Again, the suffering of discipleship is not a necessary part but seemingly the inevitable consequence of moving against the grain of the world around us. These two types of suffering that Bonhoeffer identifies outline this resultant fact. First, we suffer the pain of abandonment, abandoning one way of life for another and potentially severing personal relationships, suffering social rejection or marginalization, and—as in Bonhoeffer’s extreme case—even political persecution. Most of us will never experience the extreme case that Bonhoeffer and others like him endured because of their decisions to continue to follow despite the finality of their decisions. But, many of us will experience the more personal and social consequences, finding ourselves leaving one life and that life’s relationships and plans to endure the pain cause by such severing and abandoning. With one opportunity accepted, others opportunities will inevitably be denied. And, such choices can result in pain and discomfort. Bonhoeffer is simply reminding us that the life of discipleship is not without consequence, is not without some degree of suffering.

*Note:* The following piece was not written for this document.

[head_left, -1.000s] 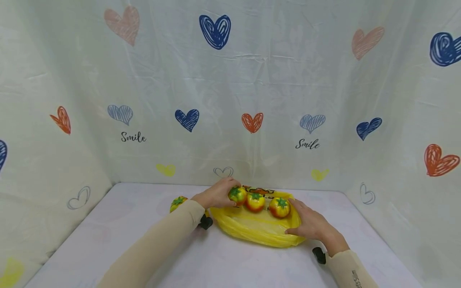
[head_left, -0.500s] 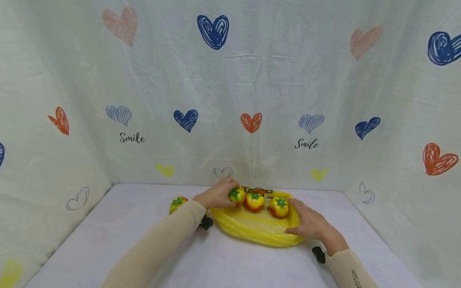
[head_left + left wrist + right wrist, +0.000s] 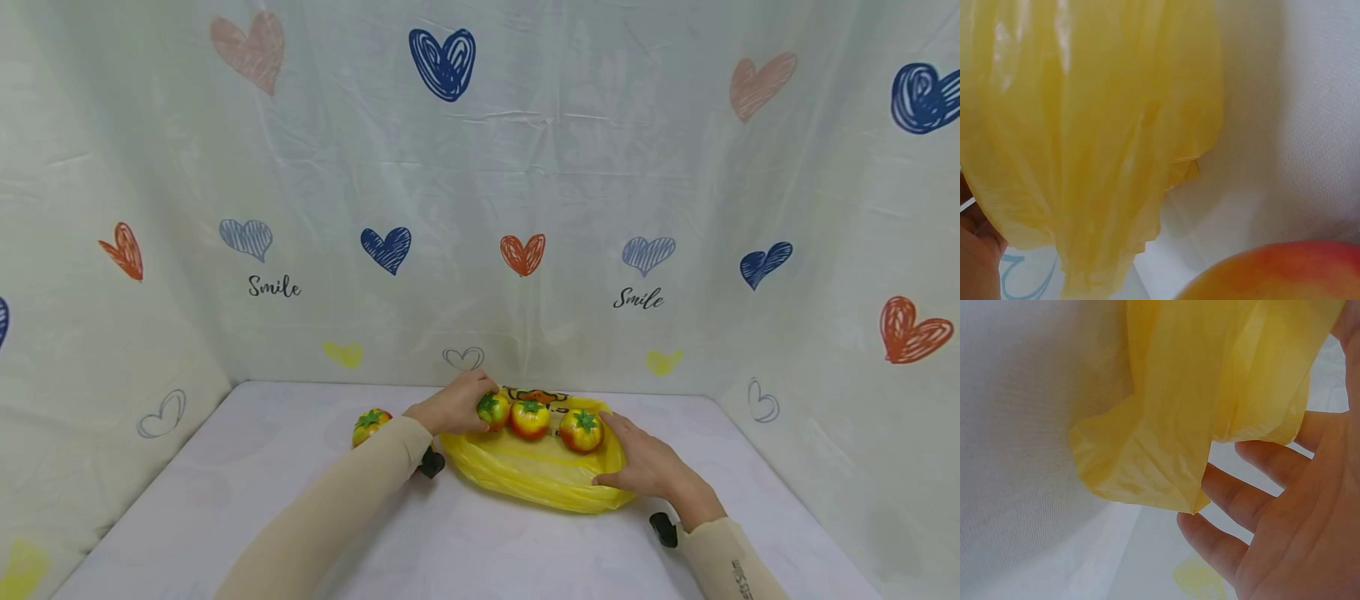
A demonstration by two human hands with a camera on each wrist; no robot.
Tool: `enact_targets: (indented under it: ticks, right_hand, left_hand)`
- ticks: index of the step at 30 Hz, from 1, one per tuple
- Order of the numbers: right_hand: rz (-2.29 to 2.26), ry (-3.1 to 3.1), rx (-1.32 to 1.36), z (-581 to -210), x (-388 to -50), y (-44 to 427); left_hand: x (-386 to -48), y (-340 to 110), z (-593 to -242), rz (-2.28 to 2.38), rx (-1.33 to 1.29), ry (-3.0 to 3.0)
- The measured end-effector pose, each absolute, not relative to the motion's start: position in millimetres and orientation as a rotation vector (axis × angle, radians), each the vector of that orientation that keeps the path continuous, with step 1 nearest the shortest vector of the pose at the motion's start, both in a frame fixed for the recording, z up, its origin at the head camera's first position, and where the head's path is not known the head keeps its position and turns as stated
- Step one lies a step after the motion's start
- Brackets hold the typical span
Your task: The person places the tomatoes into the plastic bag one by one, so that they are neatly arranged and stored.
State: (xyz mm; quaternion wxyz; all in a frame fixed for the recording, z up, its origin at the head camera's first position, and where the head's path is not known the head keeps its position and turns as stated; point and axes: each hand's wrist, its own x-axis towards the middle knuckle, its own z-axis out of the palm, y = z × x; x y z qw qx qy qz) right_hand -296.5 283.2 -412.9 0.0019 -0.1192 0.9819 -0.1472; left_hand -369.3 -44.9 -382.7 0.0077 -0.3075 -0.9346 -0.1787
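In the head view, a yellow plastic bag [image 3: 525,483] lies spread on the table with three yellow-red toy tomatoes on it. My left hand [image 3: 453,406] curls its thumb and fingers round the leftmost tomato [image 3: 492,410]. Beside that one sit the middle tomato [image 3: 529,420] and the right tomato [image 3: 581,431]. At the bag's right edge my right hand [image 3: 652,462] touches the plastic, thumb and fingers apart. The right wrist view shows this hand [image 3: 1297,494] with relaxed fingers against the bag [image 3: 1166,425]. Only part of my left hand [image 3: 979,256] shows in the left wrist view.
Another toy tomato [image 3: 370,427] lies on the table [image 3: 247,467] left of the bag, partly behind my left sleeve. It appears large at the bottom of the left wrist view [image 3: 1285,275]. A curtain [image 3: 570,183] with printed hearts stands behind and beside the table.
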Motion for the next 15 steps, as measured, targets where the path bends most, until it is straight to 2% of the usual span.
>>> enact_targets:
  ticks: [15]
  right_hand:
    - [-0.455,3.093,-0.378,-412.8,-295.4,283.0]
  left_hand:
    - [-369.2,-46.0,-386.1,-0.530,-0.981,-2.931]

Second, similar to the first kind of suffering characteristic of discipleship, the next form of suffering is also relational in nature. Discipleship, as mentioned in previous weeks, is always a relational category, a category defined by one who calls and those who respond. Discipleship is never experienced in isolation but is enjoyed and must be experienced in community. That means that in giving up one set of relationships belonging to an old life we discover the new life brings with it new relationships. Such relationships, like all relationships require personal sacrifice and adjustment in order to be created, maintained, and strengthened. Making room in ourselves for others can be painful and may certainly be self-sacrificial. Equally, once we find ourselves in relationships with others, those relational ties will enable and expect us to bear the pain and suffering of others, dividing the burdens of our fellow travelers around the community.

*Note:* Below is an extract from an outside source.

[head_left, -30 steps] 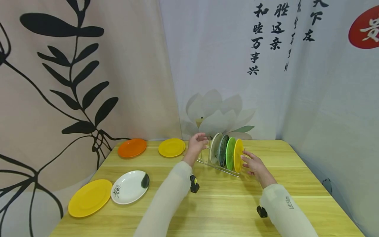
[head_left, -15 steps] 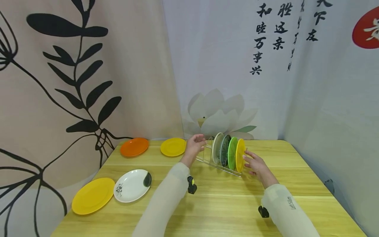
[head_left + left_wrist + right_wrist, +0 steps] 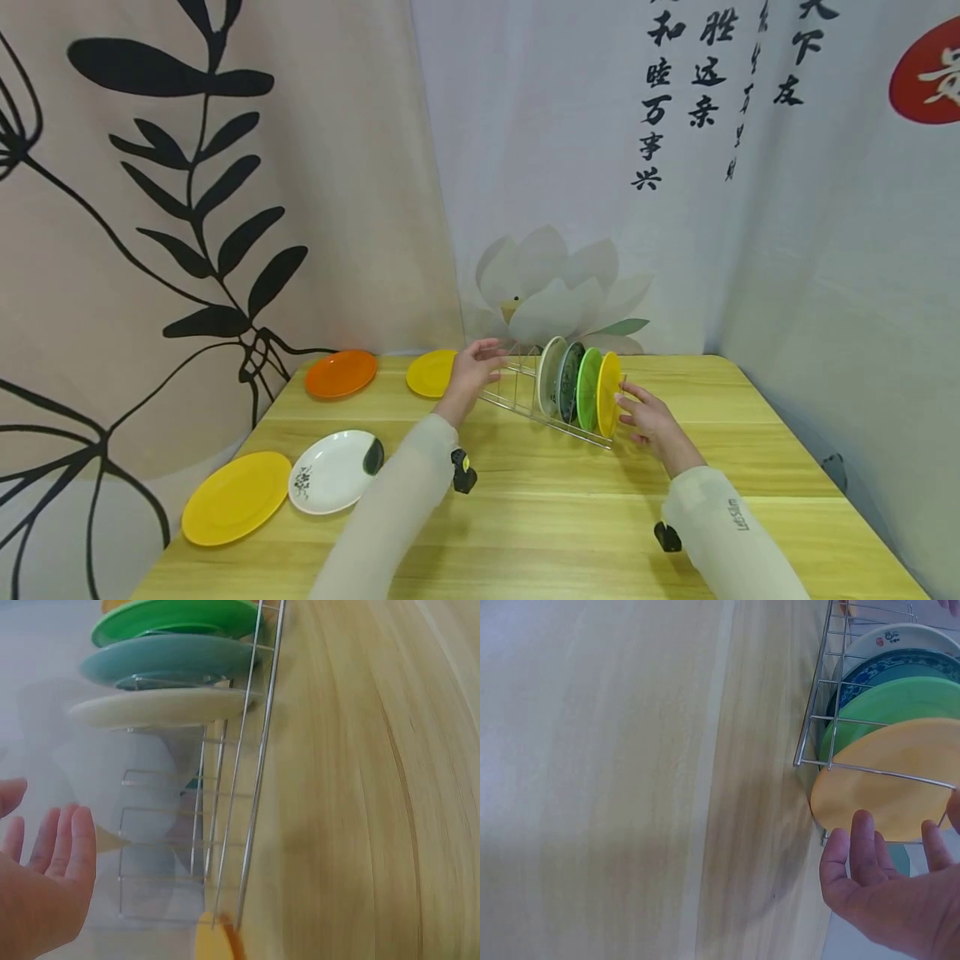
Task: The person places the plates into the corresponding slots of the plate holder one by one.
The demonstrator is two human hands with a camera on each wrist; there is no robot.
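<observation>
A metal wire dish rack [image 3: 517,406] stands towards the back of the table. Upright in its right half are a white plate [image 3: 551,377], a dark blue-patterned plate [image 3: 570,383], a green plate [image 3: 588,390] and a yellow plate [image 3: 608,395]. My left hand [image 3: 471,377] hovers by the rack's left end, fingers loosely extended and holding nothing; the left wrist view shows bare slots beside it. My right hand [image 3: 654,423] is at the right end, relaxed fingers spread beside the yellow plate [image 3: 892,780]. Whether its fingertips touch plate or wire, I cannot tell.
Flat on the table's left lie an orange plate [image 3: 341,373], a small yellow plate [image 3: 430,375] partly behind my left hand, a white patterned plate [image 3: 333,473] and a larger yellow plate [image 3: 236,498]. A printed curtain [image 3: 345,183] hangs behind the table.
My left hand has moved left along the rack, away from the white plate, and now overlaps the small yellow plate in view. The right hand stays by the rack's right end.
</observation>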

For Bonhoeffer, the horizon of his communities’ shared suffering and personal sacrifices and relational severing was much closer than many of us will ever experience. He saw, daily, the material and social and personal costs that discipleship caused. Yet, he was encouraged to continue to follow because of his conviction that the shared suffering was a liberating—that is, “freely” chosen—suffering, a suffering that produced a liberated community dedicated to such deep mutual care and support that the very Kingdom of God may be experienced and witnessed in the present and to the world. For Bonhoeffer and the gospel writers, the Kingdom of God is always a relational expression of how our lives are meant to be lived and shared. Again, such suffering is not necessary but potentially inevitable when we consider the nature of the world in which we live, a world that seems more interested in personal achievement than share sacrifice, more interested in “what’s in it for me” than what’s in it for us, more interested in identifying what we are obligated to give and do rather than what we are able to give and do. Or, to put it as the writer of Luke did for once “Jesus was asked by the Pharisees when the kingdom of God was coming, and he answered, ‘The kingdom of God is not coming with things that can be observed; nor will they say, “Look, here it is!” or “There it is!” For, in fact, the kingdom of God is among you’ (Luke 17:20-21).

How about that . . . the Kingdom of God is found among us.

As I think of all that has been given me and all that others have offered to make me who I am and to provide this life that I enjoy and others do, too, this share life, despite its consequences and seemingly because of them, turns out to sound like pretty good news to me. And, after all, isn’t that the very essence of the gospel of the incarnation, a declaration that we are not alone nor meant to be alone, no matter the consequences, no matter the suffering required.

Now that is a journey worth the sacrifice and one I am willing to share in taking.

Have a great week and see you along the journey.